While crowdsourced fact-checking can be effective with the right incentives, the Community Notes feature on X is primarily a forum for further partisan squabbling, Mantzarlis said.
“The particular irony of Zuckerberg dismissing fact-checkers as ‘partisan’ is that the alternative he proposes does not appear to be a refuge for bipartisanship and the Kumbaya meeting,” he said. he declared.
High supply leads to high demand
For now, Meta is only ending its fact-checking program in the United States. A division of Agence France-Presse provides fact-checking for Canada and continues its activities.
“This is a blow to the fact-checking community and to journalism. We are evaluating the situation,” AFP said in a statement following Zuckerberg’s announcement.
Meta was a major funder of fact-checking operations in the United States, and its removal will likely trigger a reorganization within the industry, Sanders said.
“But it’s not something that can be killed. It’s here to stay, whether the people in power like it or not,” she said.
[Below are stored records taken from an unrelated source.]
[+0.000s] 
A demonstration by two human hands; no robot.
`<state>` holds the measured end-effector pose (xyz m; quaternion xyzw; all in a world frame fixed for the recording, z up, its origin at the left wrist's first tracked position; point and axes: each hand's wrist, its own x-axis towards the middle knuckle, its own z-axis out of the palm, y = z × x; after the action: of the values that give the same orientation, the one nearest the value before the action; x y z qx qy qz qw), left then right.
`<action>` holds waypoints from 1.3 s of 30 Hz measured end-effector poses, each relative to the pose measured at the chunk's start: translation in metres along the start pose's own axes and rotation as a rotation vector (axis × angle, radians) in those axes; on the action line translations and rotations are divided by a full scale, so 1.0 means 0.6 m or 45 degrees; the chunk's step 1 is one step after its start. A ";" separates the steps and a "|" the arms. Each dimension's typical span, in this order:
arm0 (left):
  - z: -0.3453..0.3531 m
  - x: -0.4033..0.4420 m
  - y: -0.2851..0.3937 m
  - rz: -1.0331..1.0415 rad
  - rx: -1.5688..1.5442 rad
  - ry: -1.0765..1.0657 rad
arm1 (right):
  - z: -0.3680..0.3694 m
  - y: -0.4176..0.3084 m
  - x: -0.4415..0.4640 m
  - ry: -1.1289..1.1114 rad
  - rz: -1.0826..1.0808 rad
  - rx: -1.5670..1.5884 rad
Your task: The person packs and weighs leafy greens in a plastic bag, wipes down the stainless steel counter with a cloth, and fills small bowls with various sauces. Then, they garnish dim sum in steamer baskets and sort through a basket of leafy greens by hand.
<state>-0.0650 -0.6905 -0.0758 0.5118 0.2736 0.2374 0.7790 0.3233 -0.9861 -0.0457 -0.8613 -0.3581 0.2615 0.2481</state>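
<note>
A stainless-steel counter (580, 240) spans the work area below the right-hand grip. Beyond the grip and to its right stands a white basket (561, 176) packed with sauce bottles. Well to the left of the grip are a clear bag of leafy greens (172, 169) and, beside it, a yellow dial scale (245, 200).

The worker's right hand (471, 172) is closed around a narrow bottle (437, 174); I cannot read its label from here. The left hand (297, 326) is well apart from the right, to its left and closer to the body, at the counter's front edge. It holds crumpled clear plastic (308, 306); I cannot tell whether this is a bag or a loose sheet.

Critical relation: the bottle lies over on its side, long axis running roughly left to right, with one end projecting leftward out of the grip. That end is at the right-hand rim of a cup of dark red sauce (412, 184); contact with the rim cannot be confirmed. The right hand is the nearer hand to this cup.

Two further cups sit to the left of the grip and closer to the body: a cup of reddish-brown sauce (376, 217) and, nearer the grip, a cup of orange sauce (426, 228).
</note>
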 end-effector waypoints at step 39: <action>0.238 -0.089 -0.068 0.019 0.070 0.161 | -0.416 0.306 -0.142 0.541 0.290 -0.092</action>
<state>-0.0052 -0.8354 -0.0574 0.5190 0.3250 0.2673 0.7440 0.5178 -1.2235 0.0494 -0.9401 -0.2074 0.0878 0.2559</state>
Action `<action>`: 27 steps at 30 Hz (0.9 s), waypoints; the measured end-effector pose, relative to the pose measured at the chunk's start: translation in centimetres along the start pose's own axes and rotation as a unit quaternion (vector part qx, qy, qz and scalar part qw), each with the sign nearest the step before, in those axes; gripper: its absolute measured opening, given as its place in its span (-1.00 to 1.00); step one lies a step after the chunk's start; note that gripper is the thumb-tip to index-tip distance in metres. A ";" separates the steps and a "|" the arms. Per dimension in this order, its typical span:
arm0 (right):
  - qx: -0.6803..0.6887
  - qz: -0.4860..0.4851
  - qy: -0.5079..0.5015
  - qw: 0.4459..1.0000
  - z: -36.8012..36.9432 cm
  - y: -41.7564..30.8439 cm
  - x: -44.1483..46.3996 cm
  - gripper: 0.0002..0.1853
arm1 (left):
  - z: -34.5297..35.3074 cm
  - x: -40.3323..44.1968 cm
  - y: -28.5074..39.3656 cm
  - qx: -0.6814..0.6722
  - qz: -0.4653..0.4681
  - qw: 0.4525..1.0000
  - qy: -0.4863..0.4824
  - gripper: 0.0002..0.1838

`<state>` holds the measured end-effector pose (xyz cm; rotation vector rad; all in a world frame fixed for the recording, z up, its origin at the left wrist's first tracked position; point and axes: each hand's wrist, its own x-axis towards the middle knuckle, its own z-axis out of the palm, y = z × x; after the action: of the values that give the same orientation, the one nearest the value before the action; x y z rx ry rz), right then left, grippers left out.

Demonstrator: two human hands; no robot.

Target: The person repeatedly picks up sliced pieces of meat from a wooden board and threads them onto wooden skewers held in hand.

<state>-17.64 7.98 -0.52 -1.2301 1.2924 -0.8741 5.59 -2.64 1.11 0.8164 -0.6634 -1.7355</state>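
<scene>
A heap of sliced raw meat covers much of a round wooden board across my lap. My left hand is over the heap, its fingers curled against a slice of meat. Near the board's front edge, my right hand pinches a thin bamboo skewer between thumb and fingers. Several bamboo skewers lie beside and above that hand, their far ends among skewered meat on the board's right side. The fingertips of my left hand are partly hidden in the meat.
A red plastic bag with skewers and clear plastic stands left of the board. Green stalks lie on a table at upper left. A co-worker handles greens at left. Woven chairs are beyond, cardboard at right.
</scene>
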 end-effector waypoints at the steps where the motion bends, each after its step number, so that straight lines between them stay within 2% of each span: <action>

In fact, given the endless supply of misinformation, the demand for fact-checking has never been greater from advertisers, Crovitz said.
“There is a huge amount of misinformation, whether it comes from Russia, China, Iran or mind-blowing models of generative AI,” he said.
“And there are a growing number of entities that are concerned about misinformation and want to be sure they are not contributing to it.”